■ PROBLEM ■
From the line that contains "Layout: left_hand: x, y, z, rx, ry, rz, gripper" down to the last line of the data below, restate every line word for word, skipping any images.

■ SOURCE DATA ■

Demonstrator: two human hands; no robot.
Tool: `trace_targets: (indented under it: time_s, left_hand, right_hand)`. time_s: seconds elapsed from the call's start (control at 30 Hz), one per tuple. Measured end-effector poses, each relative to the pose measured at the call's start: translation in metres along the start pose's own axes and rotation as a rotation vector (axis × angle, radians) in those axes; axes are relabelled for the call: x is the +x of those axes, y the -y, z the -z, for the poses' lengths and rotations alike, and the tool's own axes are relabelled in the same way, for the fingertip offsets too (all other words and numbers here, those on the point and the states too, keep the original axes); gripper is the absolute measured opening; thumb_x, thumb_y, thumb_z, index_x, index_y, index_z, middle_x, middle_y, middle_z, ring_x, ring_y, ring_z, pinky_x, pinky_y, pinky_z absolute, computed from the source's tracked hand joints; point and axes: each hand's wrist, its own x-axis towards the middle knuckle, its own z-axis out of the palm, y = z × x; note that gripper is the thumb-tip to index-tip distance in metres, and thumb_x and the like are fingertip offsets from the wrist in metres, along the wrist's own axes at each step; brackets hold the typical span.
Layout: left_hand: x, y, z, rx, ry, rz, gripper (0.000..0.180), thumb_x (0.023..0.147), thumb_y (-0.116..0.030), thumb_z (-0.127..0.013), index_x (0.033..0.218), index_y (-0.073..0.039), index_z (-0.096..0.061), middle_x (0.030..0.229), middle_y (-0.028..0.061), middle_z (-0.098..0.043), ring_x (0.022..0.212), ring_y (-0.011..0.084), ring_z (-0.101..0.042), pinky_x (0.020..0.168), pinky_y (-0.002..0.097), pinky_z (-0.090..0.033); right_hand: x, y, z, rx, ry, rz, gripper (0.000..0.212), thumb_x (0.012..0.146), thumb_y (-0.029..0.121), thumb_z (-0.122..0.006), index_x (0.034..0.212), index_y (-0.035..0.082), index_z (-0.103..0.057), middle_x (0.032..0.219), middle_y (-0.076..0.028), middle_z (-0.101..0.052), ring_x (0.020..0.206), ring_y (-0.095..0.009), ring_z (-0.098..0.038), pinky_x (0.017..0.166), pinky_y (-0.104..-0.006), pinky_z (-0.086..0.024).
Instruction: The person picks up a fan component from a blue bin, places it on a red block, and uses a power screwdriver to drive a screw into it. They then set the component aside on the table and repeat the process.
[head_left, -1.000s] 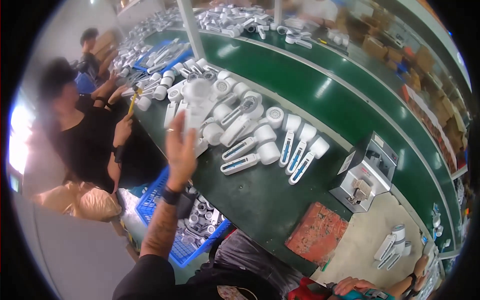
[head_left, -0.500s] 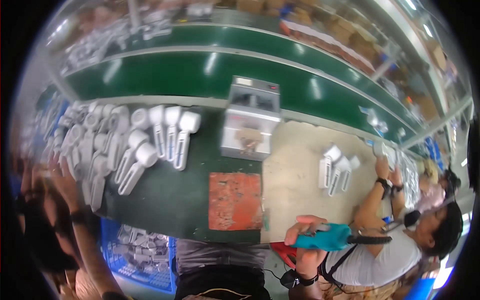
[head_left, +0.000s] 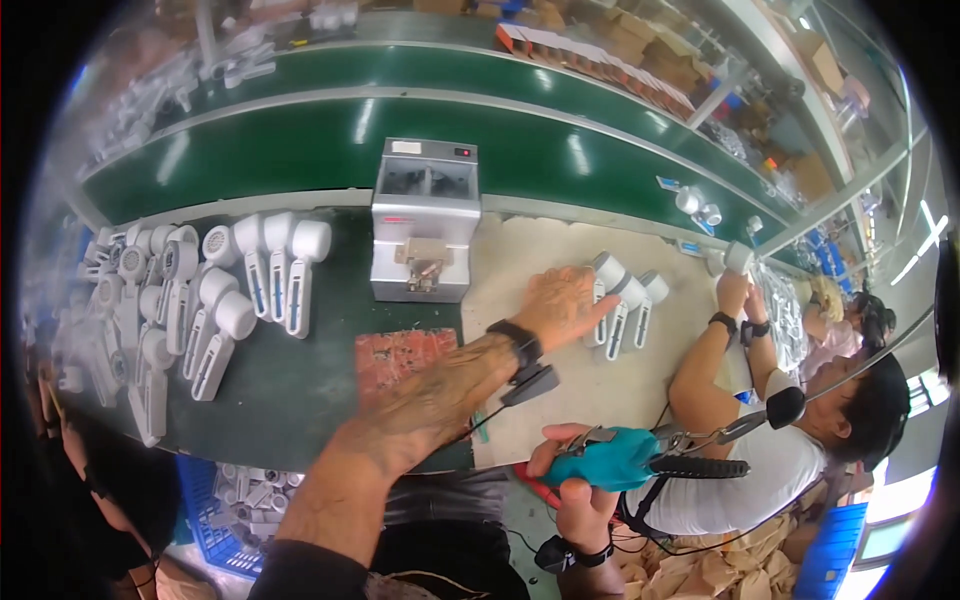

■ EXERCISE ANSWER ■
Layout: left_hand: x, y, z, rx, ry, rz, gripper (0.000..0.180), thumb_x (0.023..0.147), thumb_y (-0.116..0.030), thumb_z (-0.127..0.013), index_x (0.033..0.218), index_y (-0.073..0.039), index_z (-0.096..0.061), middle_x (0.030..0.229), middle_y (-0.028..0.061), middle_z (-0.098..0.043), ring_x (0.022..0.212), ring_y (-0.011..0.084), ring_z (-0.101..0.042), pinky_x (0.020..0.168), pinky_y (-0.002..0.097), pinky_z (-0.090..0.033); right_hand: x, y, z, rx, ry, rz, gripper (0.000..0.212), thumb_x (0.012..0.146), thumb_y (-0.029..0.121), thumb_z (-0.122..0.006), index_x (0.034..0.212), index_y (-0.035..0.082), index_z (-0.103..0.057), middle_x (0.032..0.219), middle_y (-0.076..0.028), middle_z (-0.101..0.052), ring_x (0.020..0.206), ring_y (-0.095..0.009), ring_z (-0.098..0.038), pinky_x (0.017..0.166), pinky_y (-0.104..-0.006), pinky_z (-0.086..0.024).
Instruction: The person picks up a fan component from a blue bin, places it on a red block, and uses a power screwdriver to drive a screw into it. They then set the component aside on the table and repeat the process.
[head_left, -1.000s] 
[head_left, -0.500s] 
[head_left, +0.000s] 

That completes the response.